In the previous runbook, I mostly focused on things to do during an incident as it happens. This week, we will focus more on what to do after the incident is resolved. This is an opportunity to look back at what went well, what went wrong, and how we can best prepare ourselves or prevent something similar from happening again in the future.
This is part of a series (The Opinionated Engineer) where I share my strong opinions on engineering practices.
Report #
After the incident, the incident owner should fill out an incident report detailing things like root cause, alerts, remediation, recovery, prevention, etc. Ideally this is made into a template and the author should go into detail about what actually happened vs what should have happened and how it could be improved. The report should be completed at least a day or two ahead of the review to allow for optional pre-reads.
Review #
Usually you’d need someone (or a group of people taking turns) to organize the review. Their job is to pick the set of incidents to review, make sure that incident owners fill out the report adequately, and that everyone relevant is invited and available to attend the review. It’s not really a hard job per se but it requires some async communication and some level of familiarity with the org scope to ensure that all the right people involved in each incident will be there at the review.
Audience #
Aside from incident owners and people directly involved in said incidents, team EMs, senior engineers, and senior org leaders (Director / VP) are critical to have present in the review. EMs are there to ensure visibility and awareness of the importance of follow-up work from the incident review. Senior engineers are there to raise questions and/or provide recommendations especially surrounding detection and prevention strategies. Senior org leaders showing up - at the very least - solidify the importance of the review and enforce that planned follow-ups are actually worked on with allocated time instead of being set aside / deprioritized.
Follow-ups #
After the review, there will likely be a laundry list of follow-up work to be done. Note them down in your task tracker (Jira, Asana etc.) and assign them to the right owners. By default, the incident owner would own it but it’s very common to have it assigned to peers or even external teams, depending on how/what was broken. One of the more common failure modes here is the lack of tracking on these follow-up tasks. Make sure to have a proper process to (at least) have someone - anyone - review these tasks over time to ensure they are being worked on in a timely manner and actually completed or attempted in good faith. It’d be a shame (with a lot of awkward conversation) if there ended up being another similar incident that could have been prevented by said follow-up task.
Pattern #
In some cases, frequent attendees might notice a pattern of incidents and propose wider improvements (instead of specifics to any incident). One example we ran into was how a lot of incidents could have been prevented by having automated tests. This wasn’t because the team didn’t make an effort to write them, but because there was a more underlying issue (outside of the team’s direct purview) causing existing tests to become flaky. We ended up having an entire workstream focused on fixing all the automated test blockers found in the org. (I’ll probably write about my experience working on it someday, under the project presentation series.) Anyway, the point here is that having a consistent set of decision-making audience helps make sure patterns like these can be better discovered instead of overlooked.
Accountability #
I’ve touched on this previously in No Blame SEV (Incident) Culture. Generally, there shouldn’t be any explicit blaming happening in the incident review meeting but as I’ve seen others put it, there could still be “shame”. The way I’ve understood how a lot of this works is that the worse the outage was, the less likely the incident is to be entirely the responsibility of an individual. If you took down the entire production tier of your company, there are likely a lot of things that need to go wrong for it to happen, so it shouldn’t all be on you.
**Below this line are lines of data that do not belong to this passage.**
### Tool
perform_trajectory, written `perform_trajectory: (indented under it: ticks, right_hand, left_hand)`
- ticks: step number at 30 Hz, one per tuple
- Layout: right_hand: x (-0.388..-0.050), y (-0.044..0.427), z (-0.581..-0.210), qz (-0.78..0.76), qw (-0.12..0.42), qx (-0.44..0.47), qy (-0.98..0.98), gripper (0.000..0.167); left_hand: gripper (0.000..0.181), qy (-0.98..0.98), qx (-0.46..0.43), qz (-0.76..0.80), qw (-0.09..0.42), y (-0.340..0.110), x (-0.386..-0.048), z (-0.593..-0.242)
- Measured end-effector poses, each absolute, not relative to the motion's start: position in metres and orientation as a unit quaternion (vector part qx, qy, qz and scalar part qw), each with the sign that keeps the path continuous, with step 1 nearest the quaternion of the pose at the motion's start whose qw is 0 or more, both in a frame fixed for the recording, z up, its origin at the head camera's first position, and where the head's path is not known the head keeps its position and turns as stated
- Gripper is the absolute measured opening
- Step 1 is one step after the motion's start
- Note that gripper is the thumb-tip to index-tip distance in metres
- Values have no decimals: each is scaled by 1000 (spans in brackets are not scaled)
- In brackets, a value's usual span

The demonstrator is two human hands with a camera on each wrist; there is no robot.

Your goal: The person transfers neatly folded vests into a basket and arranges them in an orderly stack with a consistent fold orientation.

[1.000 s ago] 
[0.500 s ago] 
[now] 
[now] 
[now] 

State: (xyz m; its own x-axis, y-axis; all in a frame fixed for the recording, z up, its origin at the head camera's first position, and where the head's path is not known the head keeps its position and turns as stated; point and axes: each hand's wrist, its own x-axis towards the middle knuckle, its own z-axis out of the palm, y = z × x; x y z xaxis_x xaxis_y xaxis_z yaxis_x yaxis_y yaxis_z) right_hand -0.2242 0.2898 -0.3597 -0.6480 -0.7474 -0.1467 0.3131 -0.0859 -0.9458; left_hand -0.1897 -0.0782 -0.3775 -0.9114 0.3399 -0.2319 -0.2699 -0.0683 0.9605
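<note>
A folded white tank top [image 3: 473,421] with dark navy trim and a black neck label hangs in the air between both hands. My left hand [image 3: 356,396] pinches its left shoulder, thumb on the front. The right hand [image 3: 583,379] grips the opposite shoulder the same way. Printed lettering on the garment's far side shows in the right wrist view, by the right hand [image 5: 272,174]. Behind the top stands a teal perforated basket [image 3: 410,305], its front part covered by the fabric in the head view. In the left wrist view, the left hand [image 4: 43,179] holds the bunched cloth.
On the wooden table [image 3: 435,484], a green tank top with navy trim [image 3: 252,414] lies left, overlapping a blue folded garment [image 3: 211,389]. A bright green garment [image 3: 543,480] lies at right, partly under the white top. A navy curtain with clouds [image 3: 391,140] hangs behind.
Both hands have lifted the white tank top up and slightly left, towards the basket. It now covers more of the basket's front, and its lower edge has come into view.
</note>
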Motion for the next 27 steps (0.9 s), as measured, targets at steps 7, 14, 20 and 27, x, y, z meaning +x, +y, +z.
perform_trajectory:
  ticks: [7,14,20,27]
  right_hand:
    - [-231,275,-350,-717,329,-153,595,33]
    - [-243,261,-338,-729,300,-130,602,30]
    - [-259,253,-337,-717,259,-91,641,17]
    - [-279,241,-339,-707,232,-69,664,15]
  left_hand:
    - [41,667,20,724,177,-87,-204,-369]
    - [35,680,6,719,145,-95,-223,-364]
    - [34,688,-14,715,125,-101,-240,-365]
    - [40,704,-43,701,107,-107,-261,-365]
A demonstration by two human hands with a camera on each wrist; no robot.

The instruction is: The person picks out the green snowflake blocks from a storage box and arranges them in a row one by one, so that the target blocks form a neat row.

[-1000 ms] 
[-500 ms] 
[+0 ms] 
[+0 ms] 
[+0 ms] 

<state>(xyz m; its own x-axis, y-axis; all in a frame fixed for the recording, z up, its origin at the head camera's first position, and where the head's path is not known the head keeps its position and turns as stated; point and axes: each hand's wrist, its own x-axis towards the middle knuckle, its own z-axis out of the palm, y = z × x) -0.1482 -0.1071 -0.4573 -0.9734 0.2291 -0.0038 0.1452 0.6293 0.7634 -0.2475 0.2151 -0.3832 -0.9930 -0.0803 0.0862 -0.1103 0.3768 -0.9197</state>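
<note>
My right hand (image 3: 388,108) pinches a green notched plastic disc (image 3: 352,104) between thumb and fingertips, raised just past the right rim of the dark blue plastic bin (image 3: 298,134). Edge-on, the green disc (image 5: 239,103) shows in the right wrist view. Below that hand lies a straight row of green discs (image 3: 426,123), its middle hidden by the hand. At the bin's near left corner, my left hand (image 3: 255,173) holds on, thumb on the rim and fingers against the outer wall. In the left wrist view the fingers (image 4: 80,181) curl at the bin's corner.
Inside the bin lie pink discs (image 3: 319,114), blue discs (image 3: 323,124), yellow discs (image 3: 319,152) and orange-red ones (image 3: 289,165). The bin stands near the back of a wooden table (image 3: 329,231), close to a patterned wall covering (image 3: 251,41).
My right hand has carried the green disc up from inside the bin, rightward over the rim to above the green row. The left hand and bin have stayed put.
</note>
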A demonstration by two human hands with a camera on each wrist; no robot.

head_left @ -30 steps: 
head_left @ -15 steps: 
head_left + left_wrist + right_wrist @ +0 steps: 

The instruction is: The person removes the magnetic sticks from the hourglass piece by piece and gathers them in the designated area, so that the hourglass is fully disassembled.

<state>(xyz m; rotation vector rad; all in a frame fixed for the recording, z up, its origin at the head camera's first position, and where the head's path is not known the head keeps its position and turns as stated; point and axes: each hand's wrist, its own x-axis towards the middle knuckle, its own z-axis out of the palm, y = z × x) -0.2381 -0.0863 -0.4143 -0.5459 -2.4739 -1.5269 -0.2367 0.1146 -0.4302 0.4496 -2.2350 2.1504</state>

Aside from all the “who’s wrong / who’s to blame” side of accountability, there’s also the part where each responsible team needs to take on follow-up tasks to strengthen their end of reliability to prevent similar incidents from happening again. For example, if an internal framework or component library change breaks a bunch of stuff in the company, the most obvious thing would be for the framework/library team to improve their regression testing. But client teams might also want to consider adding stricter test coverage on critical paths so they can be more defensive and catch potential future breakages earlier.
Wrap up #
The incident review process is a critical part of your team’s long-term reliability. It can be daunting to those presenting their first incidents so a proper report template helps make sure you always have quality content for the review. From there, getting the right people in the room regularly and actually tracking follow-up work helps make sure you don’t fall for the same problem again. Even if you aren’t sure where to start, putting together a rough process can help kickstart it as you re-evaluate and refine it as it goes. The goal isn’t to eliminate all incidents, but to make sure you’re learning from them and getting stronger as a result.